• **What you are asked to do**
Determine the number of lines in the data that contain "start". Answer with that number only.

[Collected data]

▼▼▼

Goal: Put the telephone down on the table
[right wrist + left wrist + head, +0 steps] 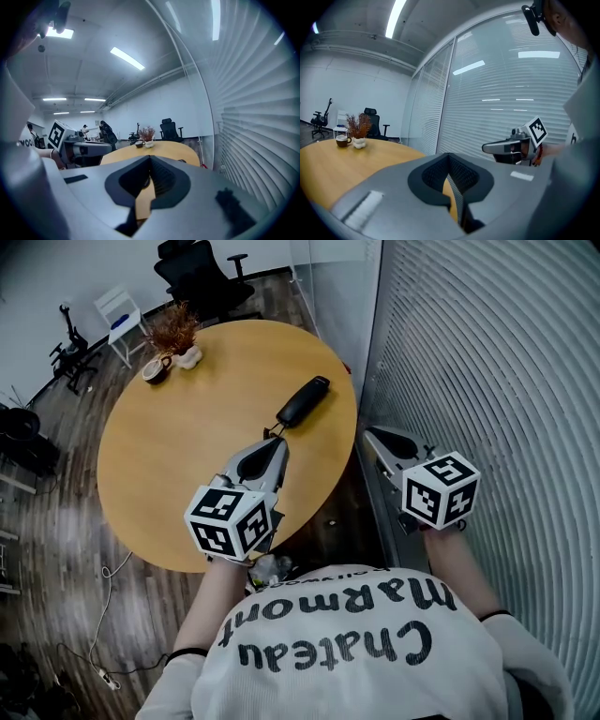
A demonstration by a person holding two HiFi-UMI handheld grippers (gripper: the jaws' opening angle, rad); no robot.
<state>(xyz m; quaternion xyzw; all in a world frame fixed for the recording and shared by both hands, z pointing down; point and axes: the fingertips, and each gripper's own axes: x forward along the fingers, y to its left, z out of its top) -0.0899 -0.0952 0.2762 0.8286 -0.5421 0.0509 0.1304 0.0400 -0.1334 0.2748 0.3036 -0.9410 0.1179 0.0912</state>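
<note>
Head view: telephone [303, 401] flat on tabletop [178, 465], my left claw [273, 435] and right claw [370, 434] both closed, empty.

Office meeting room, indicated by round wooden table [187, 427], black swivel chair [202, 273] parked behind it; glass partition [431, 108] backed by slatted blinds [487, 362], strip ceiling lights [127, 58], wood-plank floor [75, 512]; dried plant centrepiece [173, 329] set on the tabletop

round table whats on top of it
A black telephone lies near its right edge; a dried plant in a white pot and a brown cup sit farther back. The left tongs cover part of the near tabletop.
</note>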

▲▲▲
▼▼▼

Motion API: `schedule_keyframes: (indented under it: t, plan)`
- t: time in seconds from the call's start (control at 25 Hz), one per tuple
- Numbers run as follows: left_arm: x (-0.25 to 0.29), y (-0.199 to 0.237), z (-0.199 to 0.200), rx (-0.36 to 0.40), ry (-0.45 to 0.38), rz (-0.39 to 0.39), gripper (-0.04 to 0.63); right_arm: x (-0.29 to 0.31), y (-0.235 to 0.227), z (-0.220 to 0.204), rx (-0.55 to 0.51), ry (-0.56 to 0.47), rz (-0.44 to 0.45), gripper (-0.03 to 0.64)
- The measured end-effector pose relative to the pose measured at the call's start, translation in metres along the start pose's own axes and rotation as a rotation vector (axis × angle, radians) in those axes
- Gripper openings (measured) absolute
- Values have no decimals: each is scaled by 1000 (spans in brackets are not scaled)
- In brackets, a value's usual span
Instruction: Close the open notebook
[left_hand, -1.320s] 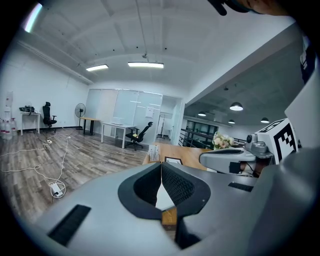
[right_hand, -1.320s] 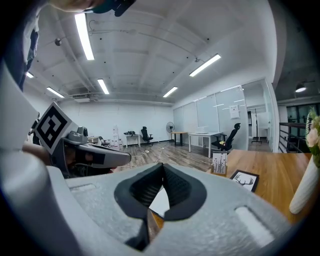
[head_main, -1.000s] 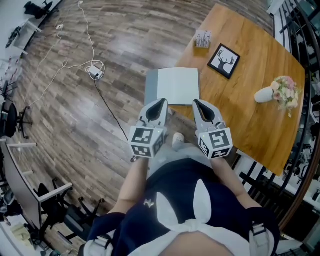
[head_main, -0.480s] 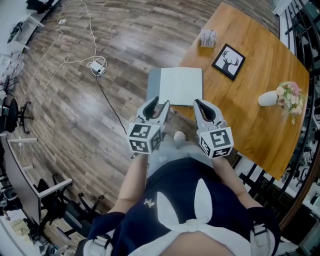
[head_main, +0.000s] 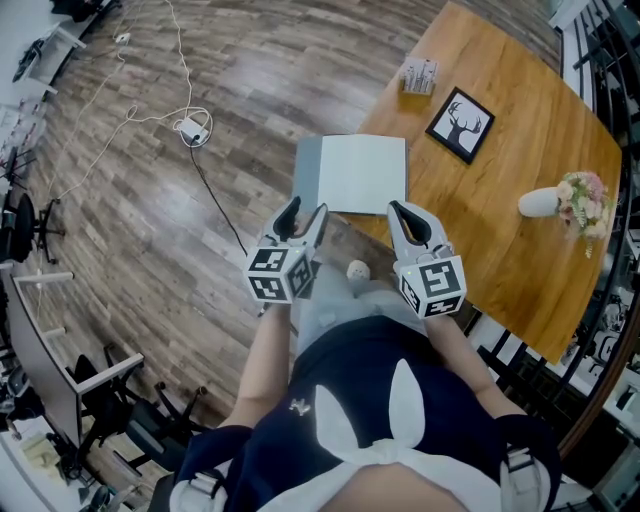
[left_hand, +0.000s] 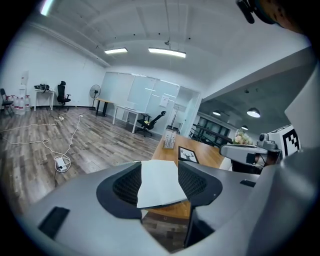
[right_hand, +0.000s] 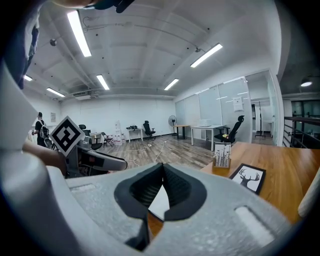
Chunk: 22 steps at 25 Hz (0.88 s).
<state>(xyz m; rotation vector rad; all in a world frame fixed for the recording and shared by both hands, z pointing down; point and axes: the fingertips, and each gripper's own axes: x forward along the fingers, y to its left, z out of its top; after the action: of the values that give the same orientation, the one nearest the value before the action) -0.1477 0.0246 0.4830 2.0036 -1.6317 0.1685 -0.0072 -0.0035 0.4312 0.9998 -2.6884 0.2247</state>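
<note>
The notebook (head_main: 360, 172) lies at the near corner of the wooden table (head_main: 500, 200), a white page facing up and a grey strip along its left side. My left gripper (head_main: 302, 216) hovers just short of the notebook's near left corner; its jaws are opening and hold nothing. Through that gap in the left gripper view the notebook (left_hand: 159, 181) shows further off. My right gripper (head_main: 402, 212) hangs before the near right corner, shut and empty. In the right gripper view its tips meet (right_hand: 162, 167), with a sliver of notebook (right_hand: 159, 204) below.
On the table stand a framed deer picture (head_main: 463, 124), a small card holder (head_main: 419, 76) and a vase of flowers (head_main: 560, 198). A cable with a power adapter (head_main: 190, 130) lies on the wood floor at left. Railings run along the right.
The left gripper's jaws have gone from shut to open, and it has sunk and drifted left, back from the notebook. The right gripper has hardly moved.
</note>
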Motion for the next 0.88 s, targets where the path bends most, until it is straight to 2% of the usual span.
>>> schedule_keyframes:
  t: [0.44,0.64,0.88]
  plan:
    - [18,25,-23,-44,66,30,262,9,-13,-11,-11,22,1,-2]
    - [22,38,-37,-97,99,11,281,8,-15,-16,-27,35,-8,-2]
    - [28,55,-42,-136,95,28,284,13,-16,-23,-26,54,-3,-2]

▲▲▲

• **Answer section**
2